*Your task*: Scan the listing below for the word "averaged" and copy every line where it occurs.

*Data provided*:
%%

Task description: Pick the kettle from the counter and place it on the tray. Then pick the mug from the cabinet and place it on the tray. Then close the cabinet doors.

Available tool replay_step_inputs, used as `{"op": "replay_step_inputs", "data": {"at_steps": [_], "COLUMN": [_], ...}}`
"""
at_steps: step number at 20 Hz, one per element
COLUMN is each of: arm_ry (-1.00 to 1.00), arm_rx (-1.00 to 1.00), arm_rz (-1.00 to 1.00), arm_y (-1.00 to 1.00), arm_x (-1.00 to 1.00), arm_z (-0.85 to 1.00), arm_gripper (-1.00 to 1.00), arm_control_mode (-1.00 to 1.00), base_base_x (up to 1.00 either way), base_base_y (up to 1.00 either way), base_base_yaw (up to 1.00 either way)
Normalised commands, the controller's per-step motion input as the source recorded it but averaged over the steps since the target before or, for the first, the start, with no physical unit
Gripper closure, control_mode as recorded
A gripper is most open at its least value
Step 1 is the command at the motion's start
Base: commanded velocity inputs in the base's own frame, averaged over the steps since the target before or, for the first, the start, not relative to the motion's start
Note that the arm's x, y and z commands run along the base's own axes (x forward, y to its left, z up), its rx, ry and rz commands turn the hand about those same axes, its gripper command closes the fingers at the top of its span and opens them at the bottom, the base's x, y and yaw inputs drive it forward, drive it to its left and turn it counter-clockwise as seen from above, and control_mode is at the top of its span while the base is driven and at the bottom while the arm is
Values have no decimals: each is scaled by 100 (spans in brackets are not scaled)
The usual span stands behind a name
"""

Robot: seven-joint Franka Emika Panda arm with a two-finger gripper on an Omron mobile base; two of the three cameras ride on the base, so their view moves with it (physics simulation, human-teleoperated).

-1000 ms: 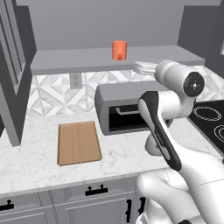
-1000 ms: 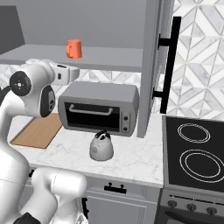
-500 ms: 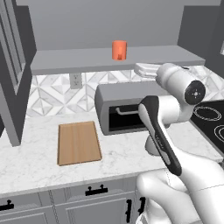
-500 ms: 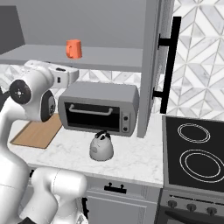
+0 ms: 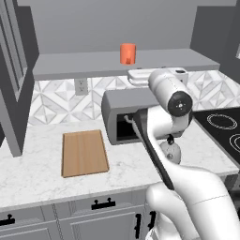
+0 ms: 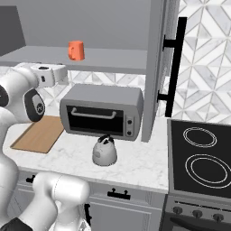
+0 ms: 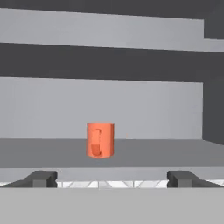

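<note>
While my arm is raised up in front of the cabinet, here's how things sit:

Tool: my tool (image 7: 111, 177) is released, the two tips spread wide with nothing between them, pointed straight at the shelf.
Mug: the orange mug (image 7: 100, 139) stands upright on the cabinet shelf (image 5: 93, 63), its handle facing my hand camera. It's well apart from my fingertips (image 7: 41, 178), not touching. From the base cameras it sits toward the middle of the shelf (image 5: 127, 53), above the toaster oven.
Kettle: the little silver kettle (image 6: 104, 151) with the black top handle is on the desk (image 6: 135, 162), just in front of the toaster oven (image 6: 101, 110), upright. In the left base view my arm covers most of it, and just a bit of it (image 5: 171, 152) peeks out.
Tray: the wooden tray (image 5: 84, 152) lies flat on the desk to the left of the toaster oven, nothing on it.
Cabinet doors: swung open, one (image 6: 158, 67) on the right with its black bar handle (image 6: 173, 67) sticking out, one (image 5: 14, 75) at the far left.
Stove: the black cooktop (image 6: 200, 155) sits right of the desk.
</note>
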Motion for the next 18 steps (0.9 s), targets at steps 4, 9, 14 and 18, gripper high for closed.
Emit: {"op": "replay_step_inputs", "data": {"at_steps": [4, 9, 14, 18], "arm_ry": [-5, 0, 3, 6], "arm_rx": [0, 0, 0, 0], "arm_rz": [0, 0, 0, -1], "arm_y": [24, 2, 2, 8], "arm_x": [9, 17, 19, 34], "arm_z": [0, 0, 0, 0], "arm_gripper": [-100, -100, -100, -100], "arm_control_mode": [-100, -100, -100, -100], "base_base_x": [0, 0, 0, 0], "base_base_y": [0, 0, 0, 0], "base_base_yaw": [0, 0, 0, 0]}}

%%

*Written response*:
Normalised commands, the controller's per-step motion input as the source recorded it but averaged over the steps since the target before or, for the first, the start, with no physical unit
Base: commanded velocity inputs in the base's own frame, averaged over the steps since the target before or, for the first, the start, not relative to the motion's start

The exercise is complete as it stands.